Panorama staff with Chelo Banal- Formoso (farthest left, sitting) and Nestor Fernandez (behind Chelo, standing)

Panorama staff with Chelo Banal- Formoso (farthest left, sitting) and Nestor Fernandez (behind Chelo, standing)

By Bert Eljera

Part 3

LAS VEGAS – After getting released from a Marcos jail, I went to Manila in 1975 to embark on a new career – journalism.

Up until then, I did not have a formal training as a journalist, but I always thought I could write (my English teachers said so), and I was sure I could learn along the way.

So I ended up as a reporter on the staff of the Manila Bulletin ( then known as Bulletin Today), writing mostly on sports, and covering the then top sports beat – the Philippine Basketball Association (PBA).

I worked at the Bulletin from 1975 to 1985, and met some quality people, many of whom are still my friends, and a circle that has provided support in my efforts to create the Bert Eljera Kidney Transplant Fund.

Ironically, the circle does not include the woman I met there who eventually became the mother of my kids.

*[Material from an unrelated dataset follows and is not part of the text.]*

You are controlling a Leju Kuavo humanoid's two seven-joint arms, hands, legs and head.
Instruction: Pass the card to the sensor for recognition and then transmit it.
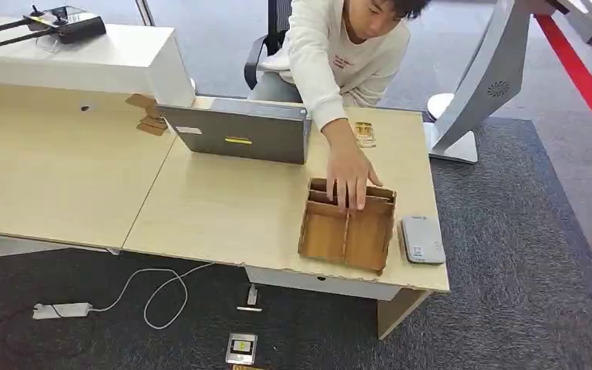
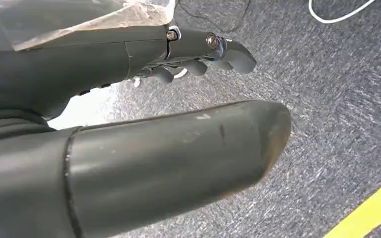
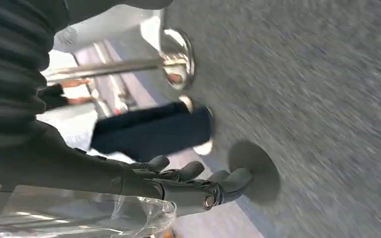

She’s neither a friend nor a supporter. But that’s a story for somewhere else.

Chelo Banal-Formoso, the top-notch writer then at Panorama, the Bulletin’s Sunday magazine, and Billy Formoso, the assistant provincial editor of the Bulletin’s were some of the first donors to the fund.

They are now both working with the Philippine Daily Inquirer and based in Manila.

Nestor Fernandez of Southern California and Albert Garcia,of Canada, both photography award winners in the Philippines and abroad, also sent cash contributions to the Bert Eljera Kidney Transplant Fund.

Another former Bulletin colleague who sent in donation was Fe Figueroa Arre, who is now based in Southern California.

I don’t look  at the years 1972 to 1975 as lost years, even with the nearly two years I stayed under detention in various military camps in Tacloban and Cebu. I was a little naive maybe, but I thought I was part of a movement bigger than myself.

The seeds of the disease I am paying for now may have been sown during those years of hunger and deprivations, but “Serve the People” was a powerful slogan for me then.

I wanted to die during armed struggle – and be a hero.

Now, I have to do an online “palimos” just to stay alive! Quite ironic!